Sneering and gesturing rudely as they went, the twins ran for the curtained door and
vanished behind it. Locke could hear their footsteps trailing away down some sort
of staircase; then Father Chains motioned for him to sit beside the copper money-kettle.

“Sit, boy. Let’s have a few words about what’s going on here.” Chains eased himself
back down to the damp floor, crossing his legs and settling a thoughtful stare on
Locke. “Your former master said you could do simple sums. Is this true?”

“Yes, Master.”

“Don’t call me ‘master.’ Makes my balls shrivel and my teeth crack. Just call me Father
Chains. And while you’re sitting there, let’s see you tip that kettle and count all
the money in there.”

Locke strained to pull the kettle over on one side, seeing now why Calo and Galdo
preferred to share the burden. Chains gave the kettle a push on the base, and its
contents finally spilled out on the floor beside Locke. “Makes it much harder to snatch,
having it weigh that much,” Chains said.

“How can you … how can you pretend to be a priest?” Locke asked while he sorted full
copper coins and clipped copper bits into little piles. “Don’t you fear the gods?
The wrath of Perelandro?”

“Of course I do,” Chains replied, running his fingers through his round, ragged beard.
“I fear them very much. Like I said, I’m a priest, just not a priest of Perelandro.
I’m an initiated servant of the Nameless Thirteenth—the Thiefwatcher, the Crooked
Warden, the Benefactor, Father of Necessary Pretexts.”

“But … there are only the Twelve.”

“It’s funny just how many people are sadly misinformed on that point, my dear boy.
Imagine, if you will, that the Twelve
happen
to have something of a black-sheep younger brother, whose exclusive dominion
happens
to be thieves like you and I. Though the Twelve won’t allow his Name to be spoken
or heard, they have some lingering affection for his merry brand of fuckery. Thus,
crooked old posers such as myself aren’t blasted with lightning or pecked apart by
crows for squatting in the temple of a more respectable god like Perelandro.”

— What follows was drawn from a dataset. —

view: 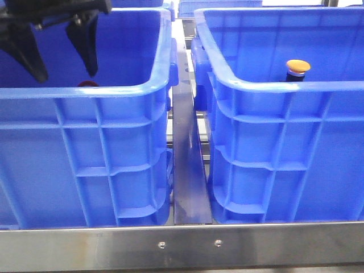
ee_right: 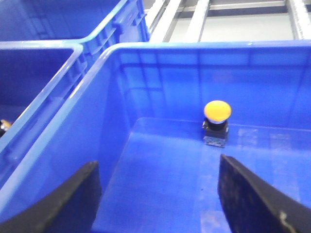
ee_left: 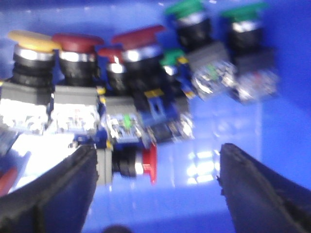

“You’re a priest of this … Thirteenth?”

“Indeed. A priest of thieves, and a thieving priest. As Calo and Galdo will be, someday,
and as you might be, provided you’re worth even the pittance I paid for you.”

“But …” Locke reached out and plucked the Thiefmaker’s purse (a pouch of rust-red
leather) from the piles of copper and passed it to Chains. “If you paid for me, why
did my old master leave an offering?”

“Ah. Rest assured that I
did
pay for you, and you
were
cheap, and this is
no
offering.” Chains untied the little pouch and let its contents—a single white shark’s
tooth, as long as Locke’s thumb—drop into his hand. Chains waved it at the boy. “Have
you ever seen one of these before?”

“No. What is it?”

“It’s a death-mark. The tooth of the wolf shark is the personal sigil of Capa Barsavi—your
former master’s boss. My boss and your boss, for that matter. It means that you’re
such a
sullen, thick-skulled little fuck-up
that your former master actually went to the capa and got permission to
kill you
.”

Chains grinned, as though he were imparting nothing more than a ribald joke. Locke
shivered.

“Does that give you a moment of pause, my boy? Good. Stare at this thing, Locke. Take
a good, hard look. It means your death is
paid
for. I bought this from your former master when I got you at a bargain price. It
means that if Duke Nicovante himself adopted you tomorrow and proclaimed you his heir,
I could still crack your skull open and nail you to a post, and nobody in the city
would lift a
fucking
finger.”

Chains deftly shoved the tooth back into the red pouch, then hung it around Locke’s
neck by its slender cord. “You’re going to wear that,” the older man said, “until
I deem you worthy to remove it, or until I make use of the power it gives me and—so!”
He slashed two fingers across the air in front of Locke’s throat. “Hide it under your
clothes, and keep it next to your skin at all times to remind you just how close,
how
very
close, you came to getting your throat slit tonight. If your former master were one
shade less greedy than he is vindictive, I don’t doubt you’d be floating in the bay.”

“What did I do?”

Chains did something with his eyes that made Locke feel smaller just for having tried
to protest. Locke squirmed and fiddled with the death-mark pouch.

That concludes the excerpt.